## [Task instructions]
In the records below, find each line with the word "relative" and copy it.

Data records:
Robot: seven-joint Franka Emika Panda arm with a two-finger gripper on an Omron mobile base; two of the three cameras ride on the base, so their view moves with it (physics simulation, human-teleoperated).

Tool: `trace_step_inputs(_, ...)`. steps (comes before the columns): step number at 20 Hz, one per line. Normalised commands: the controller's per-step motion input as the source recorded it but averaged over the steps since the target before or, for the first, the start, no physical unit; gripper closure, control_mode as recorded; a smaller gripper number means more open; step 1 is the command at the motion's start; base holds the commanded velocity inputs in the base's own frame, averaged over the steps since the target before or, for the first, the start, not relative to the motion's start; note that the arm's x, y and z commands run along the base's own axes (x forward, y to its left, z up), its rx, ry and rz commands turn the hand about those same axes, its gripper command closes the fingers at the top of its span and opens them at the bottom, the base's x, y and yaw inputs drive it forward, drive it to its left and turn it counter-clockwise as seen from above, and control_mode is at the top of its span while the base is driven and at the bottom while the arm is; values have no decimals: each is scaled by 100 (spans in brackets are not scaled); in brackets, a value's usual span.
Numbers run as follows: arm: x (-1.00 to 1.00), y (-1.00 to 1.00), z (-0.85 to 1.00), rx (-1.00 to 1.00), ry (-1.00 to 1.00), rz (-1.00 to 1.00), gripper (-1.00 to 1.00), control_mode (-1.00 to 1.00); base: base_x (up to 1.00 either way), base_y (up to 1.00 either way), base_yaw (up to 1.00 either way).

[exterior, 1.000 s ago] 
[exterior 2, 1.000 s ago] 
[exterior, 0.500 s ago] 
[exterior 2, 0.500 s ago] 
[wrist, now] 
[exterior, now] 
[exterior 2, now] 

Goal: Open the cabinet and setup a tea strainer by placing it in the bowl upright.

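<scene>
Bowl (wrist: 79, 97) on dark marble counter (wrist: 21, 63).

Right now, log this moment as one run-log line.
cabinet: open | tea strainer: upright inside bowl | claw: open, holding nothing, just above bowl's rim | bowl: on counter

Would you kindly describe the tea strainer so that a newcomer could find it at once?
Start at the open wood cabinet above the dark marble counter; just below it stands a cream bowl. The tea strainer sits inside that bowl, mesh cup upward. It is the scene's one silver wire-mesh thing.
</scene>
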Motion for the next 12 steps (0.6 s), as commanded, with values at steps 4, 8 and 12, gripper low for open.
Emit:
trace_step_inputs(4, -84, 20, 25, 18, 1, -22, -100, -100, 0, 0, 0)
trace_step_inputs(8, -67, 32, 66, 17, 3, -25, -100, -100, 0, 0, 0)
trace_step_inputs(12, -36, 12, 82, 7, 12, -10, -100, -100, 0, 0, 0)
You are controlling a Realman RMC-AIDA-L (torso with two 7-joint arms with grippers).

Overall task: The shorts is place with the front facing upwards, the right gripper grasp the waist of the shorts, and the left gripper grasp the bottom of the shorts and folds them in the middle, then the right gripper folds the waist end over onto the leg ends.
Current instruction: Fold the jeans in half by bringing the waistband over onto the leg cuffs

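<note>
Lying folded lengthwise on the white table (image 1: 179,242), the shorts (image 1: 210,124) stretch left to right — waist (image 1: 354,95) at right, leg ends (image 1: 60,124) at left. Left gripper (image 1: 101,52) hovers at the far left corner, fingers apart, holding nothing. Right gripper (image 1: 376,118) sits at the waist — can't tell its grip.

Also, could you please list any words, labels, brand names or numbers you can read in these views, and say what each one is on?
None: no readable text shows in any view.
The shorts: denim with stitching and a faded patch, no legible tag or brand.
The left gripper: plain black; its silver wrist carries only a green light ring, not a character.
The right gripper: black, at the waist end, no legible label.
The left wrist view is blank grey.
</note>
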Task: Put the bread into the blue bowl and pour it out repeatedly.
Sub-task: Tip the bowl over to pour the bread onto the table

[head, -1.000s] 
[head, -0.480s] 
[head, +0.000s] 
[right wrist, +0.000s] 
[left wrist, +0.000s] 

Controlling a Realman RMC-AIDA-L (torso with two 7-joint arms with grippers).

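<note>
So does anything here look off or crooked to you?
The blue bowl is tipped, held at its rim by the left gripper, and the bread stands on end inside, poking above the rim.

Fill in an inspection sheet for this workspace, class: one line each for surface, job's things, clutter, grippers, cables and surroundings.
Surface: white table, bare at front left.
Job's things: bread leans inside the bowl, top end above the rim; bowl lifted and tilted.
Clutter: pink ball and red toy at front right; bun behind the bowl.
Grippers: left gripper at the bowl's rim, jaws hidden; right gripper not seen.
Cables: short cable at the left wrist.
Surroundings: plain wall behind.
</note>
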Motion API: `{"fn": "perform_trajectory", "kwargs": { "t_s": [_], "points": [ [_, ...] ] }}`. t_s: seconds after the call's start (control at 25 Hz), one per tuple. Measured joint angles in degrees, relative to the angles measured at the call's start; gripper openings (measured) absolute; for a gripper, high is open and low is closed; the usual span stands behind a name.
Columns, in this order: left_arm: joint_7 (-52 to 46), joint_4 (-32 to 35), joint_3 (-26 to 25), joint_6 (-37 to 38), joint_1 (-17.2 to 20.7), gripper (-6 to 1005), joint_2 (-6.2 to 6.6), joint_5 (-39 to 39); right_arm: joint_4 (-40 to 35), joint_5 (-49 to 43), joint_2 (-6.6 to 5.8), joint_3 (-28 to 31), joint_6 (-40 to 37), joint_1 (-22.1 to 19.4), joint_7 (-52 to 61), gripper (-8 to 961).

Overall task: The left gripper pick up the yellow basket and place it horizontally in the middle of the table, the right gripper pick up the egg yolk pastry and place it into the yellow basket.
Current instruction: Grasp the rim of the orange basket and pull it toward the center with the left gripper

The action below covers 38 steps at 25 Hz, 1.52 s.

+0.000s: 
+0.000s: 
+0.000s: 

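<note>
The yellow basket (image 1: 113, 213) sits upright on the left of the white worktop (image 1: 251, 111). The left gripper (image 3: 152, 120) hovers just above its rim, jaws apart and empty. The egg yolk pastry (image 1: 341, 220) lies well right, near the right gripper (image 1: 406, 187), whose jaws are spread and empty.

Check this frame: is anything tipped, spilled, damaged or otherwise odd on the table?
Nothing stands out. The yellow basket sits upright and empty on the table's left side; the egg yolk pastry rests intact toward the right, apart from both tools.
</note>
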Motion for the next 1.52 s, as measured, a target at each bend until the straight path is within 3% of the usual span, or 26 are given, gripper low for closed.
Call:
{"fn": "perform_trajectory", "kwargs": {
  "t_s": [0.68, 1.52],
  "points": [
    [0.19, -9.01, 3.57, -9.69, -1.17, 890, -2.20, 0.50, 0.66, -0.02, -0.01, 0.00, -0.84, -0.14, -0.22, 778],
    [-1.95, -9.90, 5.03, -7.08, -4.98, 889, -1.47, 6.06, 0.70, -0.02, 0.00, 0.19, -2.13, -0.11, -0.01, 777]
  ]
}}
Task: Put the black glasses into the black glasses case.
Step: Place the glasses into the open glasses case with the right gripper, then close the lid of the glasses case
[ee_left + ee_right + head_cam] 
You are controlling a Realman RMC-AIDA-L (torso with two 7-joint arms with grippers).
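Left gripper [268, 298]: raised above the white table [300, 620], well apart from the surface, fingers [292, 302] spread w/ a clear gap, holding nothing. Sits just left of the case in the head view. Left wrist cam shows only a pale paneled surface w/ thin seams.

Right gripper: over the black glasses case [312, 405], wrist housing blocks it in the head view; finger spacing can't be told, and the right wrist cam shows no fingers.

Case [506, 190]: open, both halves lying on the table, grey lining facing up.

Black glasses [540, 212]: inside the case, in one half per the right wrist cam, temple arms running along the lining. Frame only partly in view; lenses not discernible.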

## [Written response]
Tool: `trace_step_inputs(_, ...)`. steps (comes before the columns): step number at 20 Hz, one per line. Normalised commands: the controller's per-step motion input as the source recorded it but averaged over the steps since the target before or, for the first, the start, no physical unit; gripper closure, control_mode as recorded; a smaller gripper number means more open; step 1 is the command at the motion's start; base holds the commanded velocity inputs in the base's own frame, averaged over the steps since the target before or, for the first, the start, not relative to the motion's start; note that the arm's x, y and z commands run along the base's own axes (x forward, y to its left, z up), its rx, ry and rz commands turn the hand about those same axes, its gripper command closes the fingers at the top of its span and opens them at the bottom, the base's x, y and yaw inputs drive it forward, drive it to its left and turn it counter-clockwise as seen from above, and control_mode is at the top of its span while the base is driven and at the bottom while the arm is; values have no decimals: each is scaled by 100 (spans in brackets are not scaled); in brackets, a value's usual span.
Motion API: `{"fn": "perform_trajectory", "kwargs": { "t_s": [_], "points": [ [_, ...] ] }}`. t_s: seconds after the call's start (control at 25 Hz), one per tuple. Measured joint angles in degrees, relative to the angles measured at the call's start; gripper openings (measured) absolute; for a gripper, high is open and low is closed; the usual span stands behind a name.

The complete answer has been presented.